Sandison writes about his early years at Powick:
...the amenities were bleak in the extreme compared with Warlingham. The hospital had been built in 1852 for 200 patients... Arthur (Spencer) and I were the only consultants, and two assistant doctors completed the staff. There were nearly 1,000 patients, 400 of whom were living in the four large wards of the 'annexe' built in the 1890s.
I discovered that the heating system was defunct, many of the internal telephones did not work, and the hospital was deeply impoverished in every department. This state of affairs had been allowed to develop by the previous medical superintendent, Dr Fenton... who had spent 43 years at Powick. He practised the utmost economy and Powick became the cheapest hospital in the country... After discussion and consultation with my colleagues at Powick, and with the professor of Psychiatry in Birmingham, I undertook the clinical use of LSD at Powick Hospital towards the end of 1952.

===Decline and closure===
In 1968 Powick Hospital featured in a controversial edition of the leading British investigative television programme World in Action, showing elderly patients in Ward F13 being left soaking in their own urine.
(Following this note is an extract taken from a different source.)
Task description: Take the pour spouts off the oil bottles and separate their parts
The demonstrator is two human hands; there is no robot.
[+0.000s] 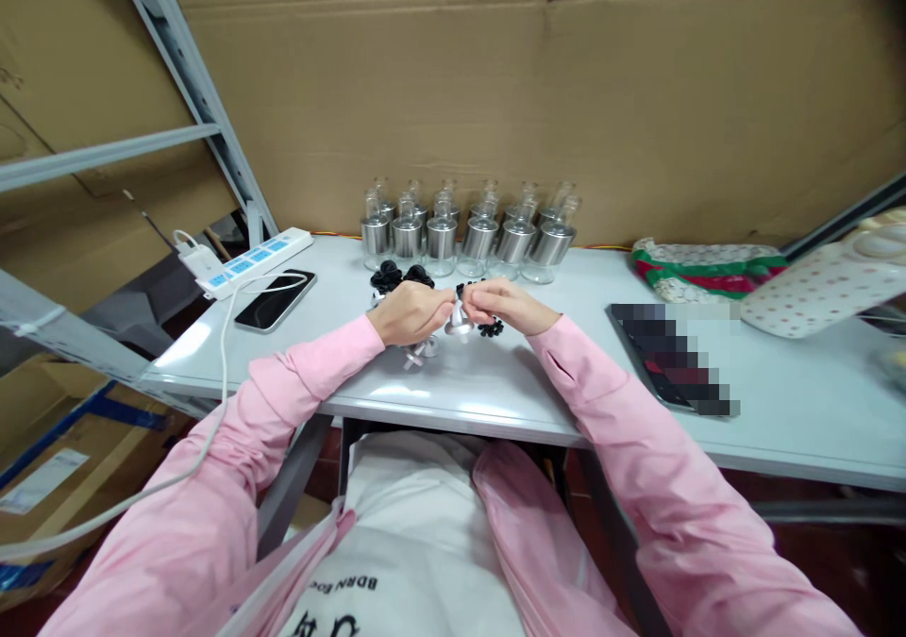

The programme also featured other notorious examples of how the institution 'cared' for its patients in overcrowded conditions without dignity or privacy. This footage was subsequently re-used in a current affairs strand in 1993 - 1994. The footage of Ward F13's patients was superimposed on a picture of an asylum wall while a reporter disguised as a homeless schizophrenic looks back at how psychiatric patients were treated.

The asylum wall at Powick itself was knocked down in the 1950s as part of Dr. Arthur Spencer's initiatives in updating and modernising the hospital. In the World in Action programme, Dr Spencer speaks of having to take the decision, as Medical Superintendent, to spend the limited funds available on acute rather than chronic care. The shocking revelations of the Ward F13 programme contributed to Powick being amongst the first wave of mental hospitals selected for closure in favour of community care developments. Acute admissions ceased in 1978 and the last patients were discharged in 1989. The hospital closed in 1989 and was subsequently demolished, with the site being redeveloped for housing and offices.